MARIONALDO DA COSTA FERREIRA – Consultor para cidades inteligentes
Estou aproveitando este generoso espaço do Paralelo 29 para falar de vários assuntos e temas, porém um, em especial, me enche de motivação diária para aprender e conversar sobre.
São as cidades/municípios. Falar e aprender sobre as cidades/municípios é algo riquíssimo e muito necessário a quem, como eu, ama a vida. As cidades são centros de inovação, por menos que possa parecer.
As cidades/municípios, são o lugar onde as pessoas e os recursos se encontram para gerar inovação. Nas cidades/municípios é onde se cruzam inúmeras histórias de vida.
Cada esquina, cada praça, cada rua ou avenida, assim como cada bar, restaurante ou loja lida com “vidas duplas” formadas pelas vidas que circulam no presente e as memórias de vidas que circularam no passado. Você já parou para pensar isso?
Sim, cada espaço das cidades tem uma história, porque sempre nas cidades existe gente e gente tem histórias. Portanto, ouvir as pessoas significa fortalecer o sentido de pertencimento. Do meu, do eu, do nós. As cidades, como fonte de inovação, podem ser possíveis, sim, quando acreditamos que cada um dos seus moradores é parte dessa história.
Já ouvi muitas coisas nessa minha peregrinação de falar sobre cidades/municípios, algo tipo: “Como vai ouvir cada um dos moradores? É impossível!” Ou então: “As pessoas não querem participar. Não adianta chamá-las para reuniões e encontros”.
A inovação vem do inesperado, de encontros e reuniões que podem debater a cidade que temos. Esses encontros e debates podem não ser em lugares fechados com bom ar-condicionado, mas lá onde as pessoas moram, vivem, convivem.

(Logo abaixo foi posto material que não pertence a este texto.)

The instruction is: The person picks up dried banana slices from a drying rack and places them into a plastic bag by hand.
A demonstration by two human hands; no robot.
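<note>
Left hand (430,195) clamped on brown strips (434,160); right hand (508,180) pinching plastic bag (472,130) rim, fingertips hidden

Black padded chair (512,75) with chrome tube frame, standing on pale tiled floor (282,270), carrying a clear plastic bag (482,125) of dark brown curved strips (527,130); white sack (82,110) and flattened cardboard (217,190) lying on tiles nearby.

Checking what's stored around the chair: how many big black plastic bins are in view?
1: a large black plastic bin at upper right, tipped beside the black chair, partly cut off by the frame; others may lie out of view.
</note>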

Para que a cidade/município boa de se viver não seja um conto de fadas, como alcunhou o pesquisador bielorusso Evgeny Morozov. É necessário que ela se inicie com o envolvimento das pessoas da cidade
O Desenvolvimento de uma cidade é uma jornada de longo prazo, com entregas também no curo e médio prazos, e que não pode sofrer interrupções nas sucessivas trocas de prefeito.Se a população se envolve logo no início e compra o projeto como sendo dela, então, ao longo do tempo, ela garante sua continuidade.

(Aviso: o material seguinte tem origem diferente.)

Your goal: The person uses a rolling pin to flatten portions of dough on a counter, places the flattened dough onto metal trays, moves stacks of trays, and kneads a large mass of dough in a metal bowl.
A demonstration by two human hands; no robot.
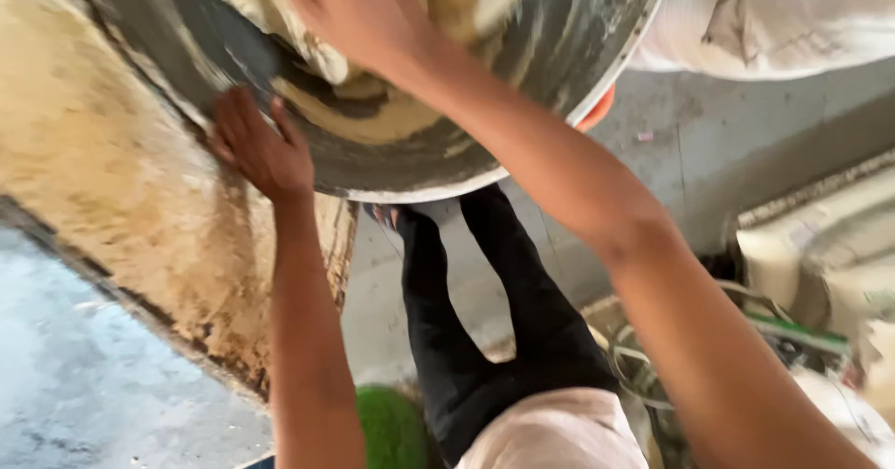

Entretanto, devemos sempre lembrar da importância do gestor de plantão, daquele que foi eleito, seja no Executivo ou no Legislativo. Esses são agentes importantíssimos na inovação nas cidades/municípios.

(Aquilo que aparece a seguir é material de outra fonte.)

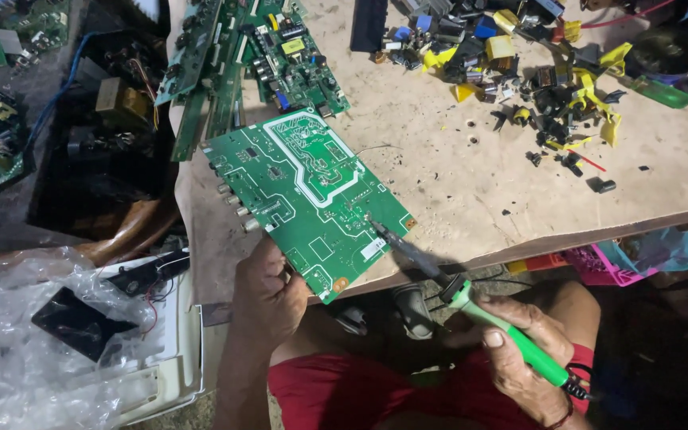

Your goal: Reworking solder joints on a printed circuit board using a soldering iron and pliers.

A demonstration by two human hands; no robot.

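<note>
A green circuit board point(306, 195) lies solder side up at the near edge of a wooden table point(471, 199), tilted and partly overhanging. My left hand point(264, 299) grips its near left edge from below. My right hand point(523, 354) holds a soldering iron with a green handle point(511, 334). The iron's dark tip point(377, 227) rests on the board near its right edge.
More green circuit boards point(280, 56) lie at the table's far left. A heap of loose black, yellow and blue components point(519, 64) covers the far right. Left of the table are an open box of parts point(113, 127), crumpled clear plastic point(25, 350) and a white casing point(173, 350).
</note>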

Os vereadores por serem representantes de parte da população são os fiscalizadores das ações do Executivo. Porém, podem ser mais, se forem capazes de pensar quanto é importante a sua representação.
O Executivo, pela sua própria definição de atribuições, é para Executar. Se unirmos os poderes em um objetivo teremos sim uma cidade/município capaz de proporcionar cidadania através da inovação.Por isso, gestores que não conseguem entender que o fazer político em uma cidade mudou não têm condições de mudar a cidade que queremos.